NilsNemitz · 2021-03-22T15:13:54Z

If that doesn't break anything for the rest of your code, then adding the "refs_ok" flag seems reasonable to me.

j9ac9k · 2021-03-22T16:34:54Z

@pijyoi if you ever decide to teach some numpy training course sometime, please let me know, I would sign up.

I would have never thought to differentiate between 10**50 and 1e50

In terms of refs_ok if it were any other part of the library I would say we should probably enable it, but this part of the library we make some decisions based on numpy dtypes here, and I'm not sure having it work with object dtypes is in our best interest.

pijyoi · 2021-03-25T03:03:37Z

It is now a fair comparison between rescaleData() and rescaleData_blocked().
Previously, rescaleData() was being penalized by using a slower clipping path.

Note: if testing on a laptop, remember to plug in the power.

j9ac9k · 2021-03-25T20:26:34Z

@pijyoi since you're not on ~~your~~ our slack, I couldn't thank you directly there, so instead I'm going to post some completely off-topic to this ~~issue post~~ pull request; to explicitly thank you for your contributions that have made the 0.12.0 release pretty awesome. If you're interested in hoping on our slack, let me know and I'll send you an invite.

pijyoi · 2021-03-28T13:27:44Z

Timings for time_rescale.py executed on the same machine, so the timings are directly comparable.
Numpy version is relevant.
Overall, nditer implementation is a win.

	WSL2 numpy 1.20.2	Windows numpy 1.20.2
RD uint8 0.1	0.276985	0.579306
RDB uint8 0.1	0.106553	0.299663
RD uint8 0.25	0.26142	0.865689
RDB uint8 0.25	0.107774	0.302405
RD float32 0.1	0.250691	0.537989
RDB float32 0.1	0.123221	0.441421
RD float32 0.25	0.250870	0.826956
RDB float32 0.25	0.120945	0.746094

	WSL2 numpy 1.17.4	Windows numpy 1.17.5
RD uint8 0.1	0.367519	0.573480
RDB uint8 0.1	0.157658	0.389136
RD uint8 0.25	0.478767	0.861280
RDB uint8 0.25	0.154246	0.481840
RD float32 0.1	0.351139	0.532844
RDB float32 0.1	0.232889	0.439551
RD float32 0.25	0.463790	0.821704
RDB float32 0.25	0.347609	0.733802

pijyoi · 2021-03-29T01:08:11Z

I have removed benchmarks/time_rescale.py.
It is included below (although no longer standalone.)

import time
import numpy as np
from pyqtgraph.functions import rescaleData, rescaleData_blocked

shape = 3072, 3072
data_uint8 = np.random.randint(256, size=shape, dtype=np.uint8)
data_float32 = np.random.random(shape).astype(np.float32)
niters = 10

for data in [data_uint8, data_float32]:
    for alpha in [0.1, 0.25]:
        if data.dtype.kind == 'u':
            minval, maxval = alpha * 255, (1 - alpha) * 255
        else:
            minval, maxval = alpha, 1 - alpha
        scale = 255 / (maxval - minval)
        offset = minval
        params = data, scale, offset, np.uint8

        t0 = time.perf_counter()
        for _ in range(niters):
            output = rescaleData(*params)
        t1 = time.perf_counter()
        print('RD ', data.dtype, alpha, t1 - t0)

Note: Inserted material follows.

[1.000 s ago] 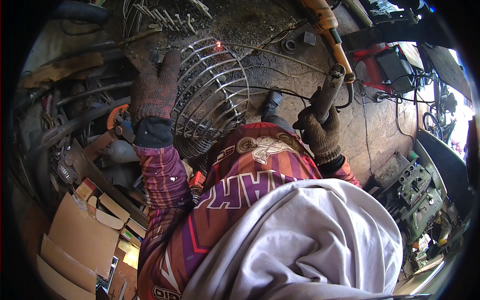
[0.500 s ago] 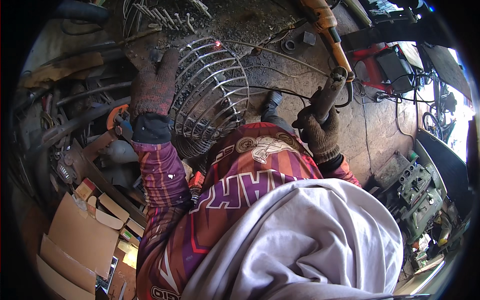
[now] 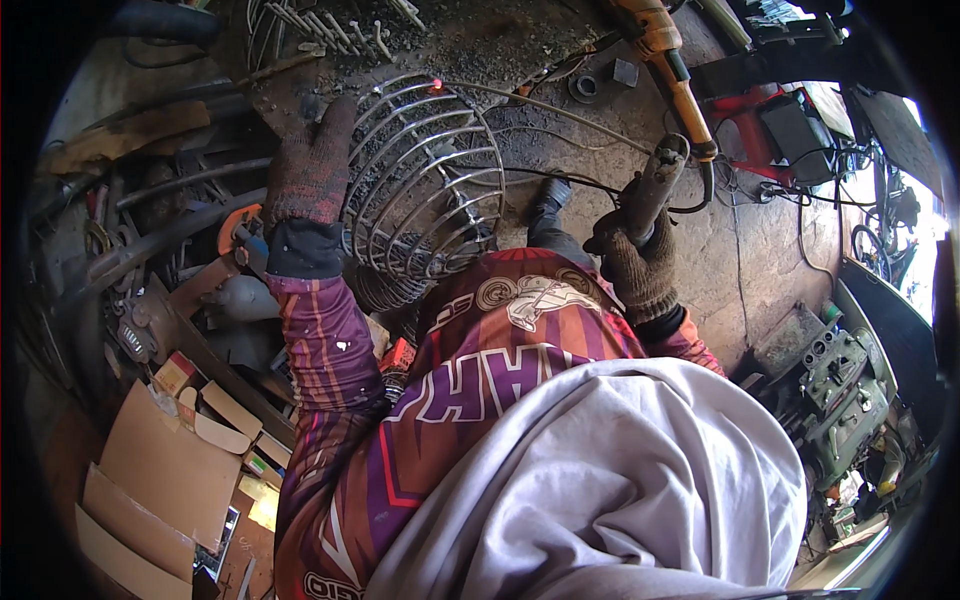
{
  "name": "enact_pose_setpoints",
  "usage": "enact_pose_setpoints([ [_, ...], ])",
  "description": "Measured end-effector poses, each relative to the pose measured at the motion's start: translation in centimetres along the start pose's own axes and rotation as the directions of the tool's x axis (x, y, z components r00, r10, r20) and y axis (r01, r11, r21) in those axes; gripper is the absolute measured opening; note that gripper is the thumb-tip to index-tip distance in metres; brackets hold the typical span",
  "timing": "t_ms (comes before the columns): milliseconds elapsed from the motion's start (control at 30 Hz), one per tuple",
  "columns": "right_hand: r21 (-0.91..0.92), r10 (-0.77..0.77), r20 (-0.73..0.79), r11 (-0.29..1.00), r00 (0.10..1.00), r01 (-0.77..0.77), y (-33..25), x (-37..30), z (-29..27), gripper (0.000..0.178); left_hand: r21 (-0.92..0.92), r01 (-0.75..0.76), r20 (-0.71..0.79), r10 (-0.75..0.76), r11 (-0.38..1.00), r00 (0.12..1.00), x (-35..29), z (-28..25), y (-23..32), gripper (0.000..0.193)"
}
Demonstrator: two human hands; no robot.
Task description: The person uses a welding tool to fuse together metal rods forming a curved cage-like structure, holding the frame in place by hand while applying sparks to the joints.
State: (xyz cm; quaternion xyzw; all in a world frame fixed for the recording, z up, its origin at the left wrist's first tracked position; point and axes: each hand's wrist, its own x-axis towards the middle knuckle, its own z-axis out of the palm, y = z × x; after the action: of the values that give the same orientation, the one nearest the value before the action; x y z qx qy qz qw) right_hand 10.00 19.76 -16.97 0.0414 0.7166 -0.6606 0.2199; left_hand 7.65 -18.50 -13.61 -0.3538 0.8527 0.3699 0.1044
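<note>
A round cage of bent metal rods (image 3: 425,175) stands in front of me. My left hand (image 3: 308,180), in a dark knitted glove, grips its left side. One finger stretches up along the cage, and the other fingertips are hidden. In my gloved right hand (image 3: 645,265) is a welding electrode holder (image 3: 660,180), the fingers wrapped round its handle. A long thin welding rod (image 3: 560,112) runs from the holder leftward to the cage's top rim. Where its end meets the rim, a small spot (image 3: 436,85) glows red.
An orange angle grinder (image 3: 660,50) lies beyond my right hand, with cables across the floor. Several short metal rods (image 3: 325,30) lie at the top left of the dark worktop. Cardboard boxes (image 3: 165,465) are at lower left; a green machine (image 3: 845,395) stands at right.
The glow at the rim is a little smaller and redder. The cage's right side appears slightly further right. Both hands keep nearly the same place and grip.
</note>
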Motion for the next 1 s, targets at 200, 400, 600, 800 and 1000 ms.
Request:
enact_pose_setpoints([
  [200,0.001,0.002,0.001,1.0,1.0,-0.002,-0.6,0.0,0.4,0.039,-0.078,-0.13,-0.027,0.128,0.988,0.991,0.8,0.5,-2.2,0.072],
  [400,0.013,-0.043,0.017,0.999,0.999,0.043,0.1,0.4,0.4,0.041,0.039,0.024,0.008,-0.025,0.999,1.0,0.5,-0.1,-0.6,0.073],
  [600,0.027,-0.037,-0.016,0.999,0.999,0.038,0.5,0.2,0.3,0.042,0.093,0.029,-0.014,-0.028,0.995,1.0,-0.3,-0.2,0.6,0.069],
  [800,0.056,-0.146,-0.024,0.987,0.989,0.148,0.9,0.6,0.5,0.052,0.338,-0.218,0.095,0.197,0.916,0.976,2.2,0.2,-3.3,0.06],
  [1000,0.103,-0.082,-0.051,0.991,0.995,0.087,0.4,0.0,0.4,0.058,-0.016,-0.24,-0.022,0.239,0.971,0.971,1.7,1.0,-2.9,0.055],
])
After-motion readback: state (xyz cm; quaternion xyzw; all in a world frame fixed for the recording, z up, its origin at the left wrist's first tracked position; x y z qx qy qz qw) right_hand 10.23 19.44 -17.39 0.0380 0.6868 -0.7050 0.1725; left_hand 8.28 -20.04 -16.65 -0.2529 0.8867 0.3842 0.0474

        t2 = time.perf_counter()
        for _ in range(niters):
            output = rescaleData_blocked(*params)
        t3 = time.perf_counter()
        print('RDB', data.dtype, alpha, t3 - t2)

j9ac9k · 2021-04-02T03:37:44Z

@pijyoi this PR now has some merge conflicts; would you mind resolving them?

clip limits should be int if data is int

j9ac9k · 2021-04-02T15:37:54Z

This LGTM, I'm going to give @outofculture some time to look over this.

outofculture · 2021-04-02T19:20:17Z

Of course this is broken for CuPy (ugh; the lack of cupy CI is once again felt).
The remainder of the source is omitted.